● **Problem details**
If a line below includes the string "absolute", copy it.

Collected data
########################################

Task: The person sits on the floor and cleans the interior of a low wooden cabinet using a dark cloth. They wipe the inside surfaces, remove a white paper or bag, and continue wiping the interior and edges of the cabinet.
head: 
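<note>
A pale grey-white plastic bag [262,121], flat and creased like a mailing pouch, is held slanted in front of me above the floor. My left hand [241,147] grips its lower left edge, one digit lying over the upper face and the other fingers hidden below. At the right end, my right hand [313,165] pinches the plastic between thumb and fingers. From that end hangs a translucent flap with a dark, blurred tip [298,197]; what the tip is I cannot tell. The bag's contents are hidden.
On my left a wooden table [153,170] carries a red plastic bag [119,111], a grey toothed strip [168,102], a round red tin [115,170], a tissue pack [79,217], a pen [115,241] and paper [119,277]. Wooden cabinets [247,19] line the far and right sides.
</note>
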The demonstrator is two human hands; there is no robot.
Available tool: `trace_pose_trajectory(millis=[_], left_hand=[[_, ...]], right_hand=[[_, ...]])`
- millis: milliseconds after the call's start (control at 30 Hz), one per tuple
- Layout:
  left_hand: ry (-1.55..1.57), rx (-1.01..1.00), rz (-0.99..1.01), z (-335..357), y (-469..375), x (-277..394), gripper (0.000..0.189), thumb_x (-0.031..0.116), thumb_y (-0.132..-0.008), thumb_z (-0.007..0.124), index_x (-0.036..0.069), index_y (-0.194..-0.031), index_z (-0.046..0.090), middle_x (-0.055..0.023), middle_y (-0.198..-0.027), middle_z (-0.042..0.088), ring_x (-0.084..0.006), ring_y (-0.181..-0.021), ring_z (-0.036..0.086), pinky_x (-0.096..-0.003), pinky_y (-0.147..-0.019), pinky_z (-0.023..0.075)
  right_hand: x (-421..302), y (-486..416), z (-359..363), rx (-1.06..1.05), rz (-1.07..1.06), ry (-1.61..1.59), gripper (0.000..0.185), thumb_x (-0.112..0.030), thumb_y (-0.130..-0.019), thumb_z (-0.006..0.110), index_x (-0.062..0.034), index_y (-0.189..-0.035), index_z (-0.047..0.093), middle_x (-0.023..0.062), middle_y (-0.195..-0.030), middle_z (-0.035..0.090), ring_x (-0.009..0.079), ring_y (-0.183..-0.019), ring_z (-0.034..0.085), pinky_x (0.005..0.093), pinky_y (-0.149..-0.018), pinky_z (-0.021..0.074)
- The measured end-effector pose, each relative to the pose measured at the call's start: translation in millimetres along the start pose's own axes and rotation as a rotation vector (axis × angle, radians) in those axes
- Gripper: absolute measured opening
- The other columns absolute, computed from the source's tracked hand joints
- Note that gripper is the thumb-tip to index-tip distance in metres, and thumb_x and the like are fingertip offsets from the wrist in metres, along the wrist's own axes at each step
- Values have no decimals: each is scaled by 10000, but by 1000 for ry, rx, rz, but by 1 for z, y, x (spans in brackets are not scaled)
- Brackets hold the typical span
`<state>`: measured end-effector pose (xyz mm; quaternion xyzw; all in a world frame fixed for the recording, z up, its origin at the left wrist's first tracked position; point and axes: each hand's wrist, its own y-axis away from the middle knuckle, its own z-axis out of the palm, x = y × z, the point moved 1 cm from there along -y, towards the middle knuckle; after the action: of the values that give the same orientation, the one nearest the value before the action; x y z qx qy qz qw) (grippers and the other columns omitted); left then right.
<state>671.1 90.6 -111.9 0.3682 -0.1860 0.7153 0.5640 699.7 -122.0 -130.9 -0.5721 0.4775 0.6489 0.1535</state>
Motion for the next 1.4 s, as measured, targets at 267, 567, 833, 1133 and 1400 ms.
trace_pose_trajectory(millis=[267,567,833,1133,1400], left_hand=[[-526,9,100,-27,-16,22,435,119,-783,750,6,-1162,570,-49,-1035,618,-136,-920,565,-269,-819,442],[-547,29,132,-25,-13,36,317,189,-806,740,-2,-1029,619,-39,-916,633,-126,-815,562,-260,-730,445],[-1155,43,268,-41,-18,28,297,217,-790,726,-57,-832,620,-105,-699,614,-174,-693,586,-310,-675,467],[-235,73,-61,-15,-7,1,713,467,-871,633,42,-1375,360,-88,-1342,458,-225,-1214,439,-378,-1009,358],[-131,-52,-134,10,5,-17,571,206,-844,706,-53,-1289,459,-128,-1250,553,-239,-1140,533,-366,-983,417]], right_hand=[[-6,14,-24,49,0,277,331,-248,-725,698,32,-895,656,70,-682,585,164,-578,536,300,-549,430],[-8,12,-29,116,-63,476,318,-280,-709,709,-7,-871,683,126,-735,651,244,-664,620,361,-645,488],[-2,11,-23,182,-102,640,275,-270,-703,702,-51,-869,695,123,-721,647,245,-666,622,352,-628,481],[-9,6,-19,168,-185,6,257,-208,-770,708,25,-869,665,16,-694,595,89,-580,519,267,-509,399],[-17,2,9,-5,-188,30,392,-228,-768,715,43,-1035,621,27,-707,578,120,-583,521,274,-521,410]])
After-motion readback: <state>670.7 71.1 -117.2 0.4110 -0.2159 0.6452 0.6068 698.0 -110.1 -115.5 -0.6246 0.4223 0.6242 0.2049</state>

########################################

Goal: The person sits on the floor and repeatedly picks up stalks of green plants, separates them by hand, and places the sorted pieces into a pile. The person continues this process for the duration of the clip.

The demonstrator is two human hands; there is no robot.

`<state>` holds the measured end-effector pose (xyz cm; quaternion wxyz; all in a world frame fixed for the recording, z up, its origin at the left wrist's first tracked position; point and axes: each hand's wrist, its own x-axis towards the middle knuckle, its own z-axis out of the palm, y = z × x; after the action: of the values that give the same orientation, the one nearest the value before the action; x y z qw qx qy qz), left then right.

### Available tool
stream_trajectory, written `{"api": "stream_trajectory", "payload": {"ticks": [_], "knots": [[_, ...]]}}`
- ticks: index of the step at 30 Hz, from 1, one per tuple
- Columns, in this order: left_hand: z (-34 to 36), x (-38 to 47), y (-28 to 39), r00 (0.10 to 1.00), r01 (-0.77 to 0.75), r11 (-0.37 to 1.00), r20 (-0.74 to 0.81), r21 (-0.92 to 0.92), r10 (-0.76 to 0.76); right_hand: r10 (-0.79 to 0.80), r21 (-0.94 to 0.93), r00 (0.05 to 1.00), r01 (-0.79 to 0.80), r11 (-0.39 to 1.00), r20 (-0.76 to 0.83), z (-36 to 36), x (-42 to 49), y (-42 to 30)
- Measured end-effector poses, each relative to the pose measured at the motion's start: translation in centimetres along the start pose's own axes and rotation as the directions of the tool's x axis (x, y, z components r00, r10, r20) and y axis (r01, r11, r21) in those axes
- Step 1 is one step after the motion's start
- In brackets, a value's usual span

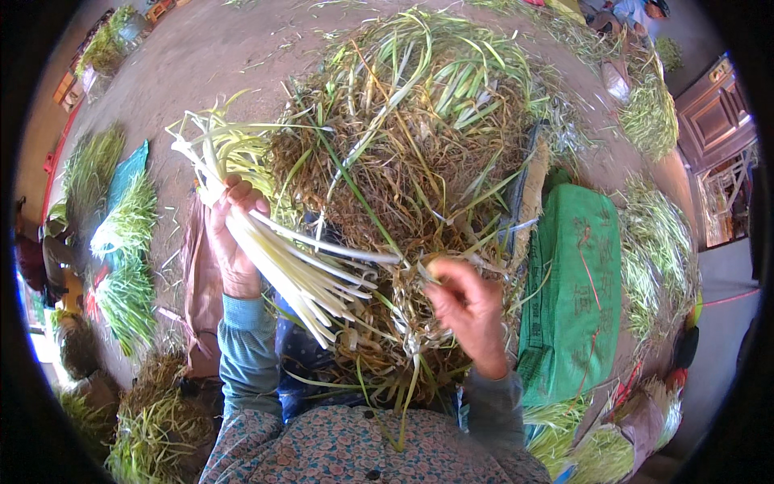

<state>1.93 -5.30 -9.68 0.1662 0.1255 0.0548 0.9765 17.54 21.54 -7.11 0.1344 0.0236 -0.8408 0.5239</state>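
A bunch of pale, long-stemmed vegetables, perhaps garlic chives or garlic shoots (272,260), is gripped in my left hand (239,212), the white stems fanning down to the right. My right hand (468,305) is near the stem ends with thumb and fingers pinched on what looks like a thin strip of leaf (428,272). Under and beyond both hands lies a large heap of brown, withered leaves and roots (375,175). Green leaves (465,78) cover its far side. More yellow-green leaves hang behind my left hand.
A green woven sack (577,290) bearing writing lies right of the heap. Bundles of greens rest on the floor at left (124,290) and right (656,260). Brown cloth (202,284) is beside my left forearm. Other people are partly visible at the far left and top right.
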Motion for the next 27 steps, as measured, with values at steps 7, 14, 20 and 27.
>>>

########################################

● **Answer for the task**
- Gripper: absolute measured opening
- The other columns absolute, computed from the source's tracked hand joints

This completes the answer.